# [What is needed]
Return the listing in full. Keep every word as it stands.
Top of Dataset excerpt
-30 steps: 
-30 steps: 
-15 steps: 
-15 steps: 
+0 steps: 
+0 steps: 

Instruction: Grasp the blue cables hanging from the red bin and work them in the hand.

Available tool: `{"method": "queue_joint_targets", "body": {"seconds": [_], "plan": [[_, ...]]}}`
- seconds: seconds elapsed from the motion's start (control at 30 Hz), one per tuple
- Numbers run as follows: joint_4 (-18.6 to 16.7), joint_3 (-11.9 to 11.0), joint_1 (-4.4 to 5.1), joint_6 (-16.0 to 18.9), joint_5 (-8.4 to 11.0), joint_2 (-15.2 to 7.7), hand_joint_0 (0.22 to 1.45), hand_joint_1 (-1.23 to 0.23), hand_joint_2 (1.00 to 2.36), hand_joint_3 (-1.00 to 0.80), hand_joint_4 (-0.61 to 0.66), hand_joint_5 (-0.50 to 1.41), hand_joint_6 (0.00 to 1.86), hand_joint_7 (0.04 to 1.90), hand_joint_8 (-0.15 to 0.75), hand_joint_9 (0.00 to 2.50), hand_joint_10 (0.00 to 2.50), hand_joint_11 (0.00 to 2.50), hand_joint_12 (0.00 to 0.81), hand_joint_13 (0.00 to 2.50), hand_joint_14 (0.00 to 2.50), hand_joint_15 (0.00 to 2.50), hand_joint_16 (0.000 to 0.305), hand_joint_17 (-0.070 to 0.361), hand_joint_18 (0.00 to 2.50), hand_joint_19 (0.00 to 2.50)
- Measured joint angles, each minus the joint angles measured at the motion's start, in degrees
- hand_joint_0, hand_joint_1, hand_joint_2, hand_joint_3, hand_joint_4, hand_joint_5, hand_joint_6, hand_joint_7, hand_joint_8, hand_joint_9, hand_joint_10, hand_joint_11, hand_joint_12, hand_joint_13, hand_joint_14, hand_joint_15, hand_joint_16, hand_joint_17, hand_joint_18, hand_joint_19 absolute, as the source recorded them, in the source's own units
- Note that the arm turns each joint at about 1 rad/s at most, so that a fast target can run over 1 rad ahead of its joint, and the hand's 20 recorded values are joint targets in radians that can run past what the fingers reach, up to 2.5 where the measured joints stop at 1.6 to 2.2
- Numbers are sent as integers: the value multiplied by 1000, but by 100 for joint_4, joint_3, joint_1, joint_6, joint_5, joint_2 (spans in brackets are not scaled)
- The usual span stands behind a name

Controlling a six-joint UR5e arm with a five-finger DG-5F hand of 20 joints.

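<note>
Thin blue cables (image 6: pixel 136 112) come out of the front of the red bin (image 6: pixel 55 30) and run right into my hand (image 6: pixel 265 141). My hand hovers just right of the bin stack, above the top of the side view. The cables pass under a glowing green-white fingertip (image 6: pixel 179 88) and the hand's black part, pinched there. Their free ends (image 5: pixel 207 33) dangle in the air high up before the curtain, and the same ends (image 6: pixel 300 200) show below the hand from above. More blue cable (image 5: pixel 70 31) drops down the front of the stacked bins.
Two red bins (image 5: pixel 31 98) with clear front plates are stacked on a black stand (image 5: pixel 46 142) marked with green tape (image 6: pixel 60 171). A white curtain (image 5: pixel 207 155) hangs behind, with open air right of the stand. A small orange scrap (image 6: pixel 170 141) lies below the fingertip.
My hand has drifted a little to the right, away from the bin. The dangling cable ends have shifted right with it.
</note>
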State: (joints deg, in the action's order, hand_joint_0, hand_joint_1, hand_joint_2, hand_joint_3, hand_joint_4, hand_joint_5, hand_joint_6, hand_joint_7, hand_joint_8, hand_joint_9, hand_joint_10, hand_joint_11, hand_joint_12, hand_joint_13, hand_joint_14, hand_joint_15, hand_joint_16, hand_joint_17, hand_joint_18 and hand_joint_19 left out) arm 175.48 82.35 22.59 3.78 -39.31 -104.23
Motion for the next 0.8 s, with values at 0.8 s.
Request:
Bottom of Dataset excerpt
# [Worked solution]
-30 steps: 
-30 steps: 
-15 steps: 
-15 steps: 
+0 steps: 
+0 steps: 

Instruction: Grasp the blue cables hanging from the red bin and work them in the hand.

Available tool: `{"method": "queue_joint_targets", "body": {"seconds": [_], "plan": [[_, ...]]}}`
- seconds: seconds elapsed from the motion's start (control at 30 Hz), one per tuple
- Numbers run as follows: joint_4 (-18.6 to 16.7), joint_3 (-11.9 to 11.0), joint_1 (-4.4 to 5.1), joint_6 (-16.0 to 18.9), joint_5 (-8.4 to 11.0), joint_2 (-15.2 to 7.7), hand_joint_0 (0.22 to 1.45), hand_joint_1 (-1.23 to 0.23), hand_joint_2 (1.00 to 2.36), hand_joint_3 (-1.00 to 0.80), hand_joint_4 (-0.61 to 0.66), hand_joint_5 (-0.50 to 1.41), hand_joint_6 (0.00 to 1.86), hand_joint_7 (0.04 to 1.90), hand_joint_8 (-0.15 to 0.75), hand_joint_9 (0.00 to 2.50), hand_joint_10 (0.00 to 2.50), hand_joint_11 (0.00 to 2.50), hand_joint_12 (0.00 to 0.81), hand_joint_13 (0.00 to 2.50), hand_joint_14 (0.00 to 2.50), hand_joint_15 (0.00 to 2.50), hand_joint_16 (0.000 to 0.305), hand_joint_17 (-0.070 to 0.361), hand_joint_18 (0.00 to 2.50), hand_joint_19 (0.00 to 2.50)
- Measured joint angles, each minus the joint angles measured at the motion's start, in degrees
- hand_joint_0, hand_joint_1, hand_joint_2, hand_joint_3, hand_joint_4, hand_joint_5, hand_joint_6, hand_joint_7, hand_joint_8, hand_joint_9, hand_joint_10, hand_joint_11, hand_joint_12, hand_joint_13, hand_joint_14, hand_joint_15, hand_joint_16, hand_joint_17, hand_joint_18, hand_joint_19 absolute, as the source recorded them, in the source's own units
- Note that the arm turns each joint at about 1 rad/s at most, so that a fast target can run over 1 rad ahead of its joint, and the hand's 20 recorded values are joint targets in radians that can run past what the fingers reach, up to 2.5 where the measured joints stop at 1.6 to 2.2
- Numbers are sent as integers: the value multiplied by 1000, but by 100 for joint_4, joint_3, joint_1, joint_6, joint_5, joint_2 (spans in brackets are not scaled)
- The usual span stands behind a name

Controlling a six-joint UR5e arm with a five-finger DG-5F hand of 20 joints.

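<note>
Thin blue cables (image 6: pixel 136 112) come out of the front of the red bin (image 6: pixel 55 30) and run right into my hand (image 6: pixel 265 141). My hand hovers just right of the bin stack, above the top of the side view. The cables pass under a glowing green-white fingertip (image 6: pixel 179 88) and the hand's black part, pinched there. Their free ends (image 5: pixel 207 33) dangle in the air high up before the curtain, and the same ends (image 6: pixel 300 200) show below the hand from above. More blue cable (image 5: pixel 70 31) drops down the front of the stacked bins.
Two red bins (image 5: pixel 31 98) with clear front plates are stacked on a black stand (image 5: pixel 46 142) marked with green tape (image 6: pixel 60 171). A white curtain (image 5: pixel 207 155) hangs behind, with open air right of the stand. A small orange scrap (image 6: pixel 170 141) lies below the fingertip.
My hand has drifted a little to the right, away from the bin. The dangling cable ends have shifted right with it.
</note>
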State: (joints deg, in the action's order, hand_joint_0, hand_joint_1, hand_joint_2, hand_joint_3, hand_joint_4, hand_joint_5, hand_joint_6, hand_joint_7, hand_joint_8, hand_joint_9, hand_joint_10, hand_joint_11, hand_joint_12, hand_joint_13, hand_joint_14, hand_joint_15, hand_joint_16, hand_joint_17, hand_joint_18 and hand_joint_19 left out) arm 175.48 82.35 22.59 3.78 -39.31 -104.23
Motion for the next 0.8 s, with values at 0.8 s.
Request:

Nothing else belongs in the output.